The Gazette de France was State-censored, so it very much toed the Court line in seeking to maintain trade as much as possible with Provence, even at the rapidly rising cost to human life.Footnote33 In this economic context, the Gazette’s caution in referring to the epidemic may have also been informed by other preoccupying developments in French finances at the time. For the outbreak of plague in Marseille coincided with the first serious convulsions of the national credit scheme introduced by the finance minister, John Law. Law’s so-called ‘Système’ was based on stock options in the State-backed monopoly, La Compagnie des Indes, issued in the form of paper bank notes. But by the spring of 1720 these stocks had ballooned via speculation to sixty times their original worth. This in turn had fuelled the rapid inflation of food prices, so, in the May of that year, Law tried to check the spiralling cost of living by reducing the amount of shares available in the Compagnie. Unfortunately, this only provoked a mass panic to convert shares and paper bank notes to specie. By July 1720, as plague spread through Marseille, a riot of share-holders in the rue Quincampoix in Paris left seventeen people dead, and, as the bank run intensified over the summer, the State was obliged to limit coin use by decree.Footnote34 In plague-ravaged Marseille, this meant that the city’s merchants were bereft of hard currency to trade with their foreign counterparts who refused to accept payment in rapidly devaluing bank notes.
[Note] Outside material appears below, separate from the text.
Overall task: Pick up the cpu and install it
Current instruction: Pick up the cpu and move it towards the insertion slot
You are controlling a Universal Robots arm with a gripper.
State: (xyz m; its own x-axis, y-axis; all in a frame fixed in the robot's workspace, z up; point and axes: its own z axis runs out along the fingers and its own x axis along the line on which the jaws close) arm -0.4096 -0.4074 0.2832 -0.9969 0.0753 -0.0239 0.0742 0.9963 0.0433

At the same time, the municipal authorities had little available funds to pay their officers or for poor relief when a nationwide increase of approximately 60% in food prices deprived the lower social orders of essential foodstuffs. Economically, galloping inflation, not food shortages, was the plague’s principal ally in the port city.Footnote35 Hence, talk of plague in the early months of the epidemic was deliberately dampened so as not to aggravate the other economic woes weighing on the city and the country more broadly.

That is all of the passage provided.